Background: Hepatocellular carcinoma (HCC) necessitates novel immunotherapeutic targets. PBK, a cancer/testis antigen (CTA), was identified as a pivotal hub gene influencing prognosis, tumor mutation burden (TMB), and immune microenvironment remodeling.
Methods: PBK was prioritized using weighted gene co-expression network analysis (WGCNA) and differential expression screening in the TCGA-LIHC cohort, intersected with curated CTAs. Analyses assessed correlations with clinicopathological features (TNM stage, survival), genomic characterization (mutation frequencies), and functional validation via siRNA-mediated PBK knockdown in Huh7 cells (migration assay). Single-cell RNA sequencing (scRNA-seq) profiled of the tumor immune microenvironment.
Results: PBK overexpression was significantly correlated with advanced TNM stage (P < 0.05) and poor survival (log-rank P = 0.003). Genomic analysis revealed distinct mutation profiles: high-PBK tumors exhibited increased TP53 mutation frequency (39% vs 17%) but decreased CTNNB1 mutations (20% vs 31%). Patients exhibiting with combined PBK overexpression and high TMB demonstrated the poorest prognosis. Functional validation confirmed that PBK knockdown significantly inhibited Huh7 cell migration capacity (P < 0.05). scRNA-seq analysis showed PBK-enriched tumors contained elevated proportions of immunosuppressive SPP1(+) macrophages (22.33% vs 6.6%, FDR corrected P < 0.001) and CD8(+) SLC4A10(+) MAIT cells (9.82% vs 4.7%, FDR corrected P < 0.001).
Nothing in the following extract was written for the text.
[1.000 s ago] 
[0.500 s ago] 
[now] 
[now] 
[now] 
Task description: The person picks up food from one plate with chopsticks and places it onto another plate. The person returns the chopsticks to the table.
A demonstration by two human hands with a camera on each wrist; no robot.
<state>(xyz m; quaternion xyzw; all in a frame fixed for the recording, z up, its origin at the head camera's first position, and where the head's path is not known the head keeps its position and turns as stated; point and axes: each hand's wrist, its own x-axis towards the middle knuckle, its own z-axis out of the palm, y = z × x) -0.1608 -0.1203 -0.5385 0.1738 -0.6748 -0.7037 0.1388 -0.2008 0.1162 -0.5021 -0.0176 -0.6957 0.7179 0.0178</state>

Conclusion: PBK synergistically drives HCC progression through three synergistic mechanisms: (1) promoting oncogenic mutation accumulation (eg, TP53), (2) increasing metastatic potential, and (3) reprogramming an immune-suppressive microenvironment enriched for SPP1(+) macrophages and CD8(+)SLC4A10(+) MAIT cells. This establishes PBK as a dual-purpose biomarker for prognostic stratification and immunotherapy resistance prediction, providing a mechanistic rationale for developing PBK-targeted therapies in HCC.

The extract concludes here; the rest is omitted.